• THE PROBLEM: The answer is all of the data repeated exactly, with each picture omitted.

• RECORDED INFORMATION:

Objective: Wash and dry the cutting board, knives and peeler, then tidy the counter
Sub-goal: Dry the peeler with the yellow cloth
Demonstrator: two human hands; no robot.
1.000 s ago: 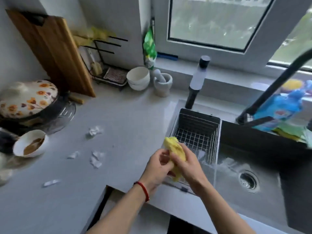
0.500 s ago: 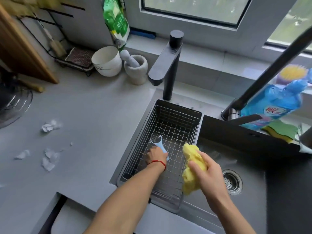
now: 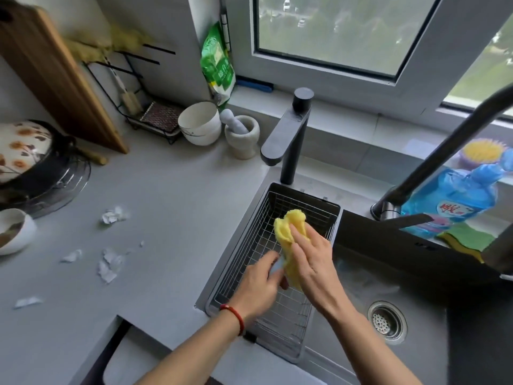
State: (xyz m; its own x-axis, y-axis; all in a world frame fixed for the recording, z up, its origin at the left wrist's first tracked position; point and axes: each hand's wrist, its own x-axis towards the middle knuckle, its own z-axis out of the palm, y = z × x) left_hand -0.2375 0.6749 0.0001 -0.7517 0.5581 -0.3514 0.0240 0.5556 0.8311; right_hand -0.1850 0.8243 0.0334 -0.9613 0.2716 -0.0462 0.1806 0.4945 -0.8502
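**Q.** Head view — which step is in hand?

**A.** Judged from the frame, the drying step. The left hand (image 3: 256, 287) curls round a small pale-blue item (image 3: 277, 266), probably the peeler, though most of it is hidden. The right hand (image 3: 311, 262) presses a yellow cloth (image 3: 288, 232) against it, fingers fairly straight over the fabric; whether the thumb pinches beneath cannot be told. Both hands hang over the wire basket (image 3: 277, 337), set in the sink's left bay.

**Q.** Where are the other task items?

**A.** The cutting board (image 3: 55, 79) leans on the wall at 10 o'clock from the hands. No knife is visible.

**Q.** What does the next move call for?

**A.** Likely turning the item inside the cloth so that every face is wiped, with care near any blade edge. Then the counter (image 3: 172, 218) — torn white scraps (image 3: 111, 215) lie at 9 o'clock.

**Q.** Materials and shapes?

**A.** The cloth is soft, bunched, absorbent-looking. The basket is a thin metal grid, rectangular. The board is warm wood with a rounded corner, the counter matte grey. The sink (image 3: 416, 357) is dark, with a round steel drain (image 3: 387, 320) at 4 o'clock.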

• OUTPUT OF THE EXERCISE:
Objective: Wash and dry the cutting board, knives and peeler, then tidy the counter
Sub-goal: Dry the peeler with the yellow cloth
Demonstrator: two human hands; no robot.
1.000 s ago: 
0.500 s ago: 
now: 
State: (xyz m; its own x-axis, y-axis; all in a world frame fixed for the recording, z up, its origin at the left wrist's first tracked position; point and axes: each hand's wrist, its own x-axis towards the middle knuckle, its own z-axis out of the palm, y = z × x) left_hand -0.2375 0.6749 0.0001 -0.7517 0.5581 -0.3514 0.0240 0.5556 0.8311; right_hand -0.1850 0.8243 0.0334 -0.9613 0.2716 -0.0462 0.1806 0.4945 -0.8502
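**Q.** Head view — which step is in hand?

**A.** Judged from the frame, the drying step. The left hand (image 3: 256, 287) curls round a small pale-blue item (image 3: 277, 266), probably the peeler, though most of it is hidden. The right hand (image 3: 311, 262) presses a yellow cloth (image 3: 288, 232) against it, fingers fairly straight over the fabric; whether the thumb pinches beneath cannot be told. Both hands hang over the wire basket (image 3: 277, 337), set in the sink's left bay.

**Q.** Where are the other task items?

**A.** The cutting board (image 3: 55, 79) leans on the wall at 10 o'clock from the hands. No knife is visible.

**Q.** What does the next move call for?

**A.** Likely turning the item inside the cloth so that every face is wiped, with care near any blade edge. Then the counter (image 3: 172, 218) — torn white scraps (image 3: 111, 215) lie at 9 o'clock.

**Q.** Materials and shapes?

**A.** The cloth is soft, bunched, absorbent-looking. The basket is a thin metal grid, rectangular. The board is warm wood with a rounded corner, the counter matte grey. The sink (image 3: 416, 357) is dark, with a round steel drain (image 3: 387, 320) at 4 o'clock.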

This exercise has nothing more to it.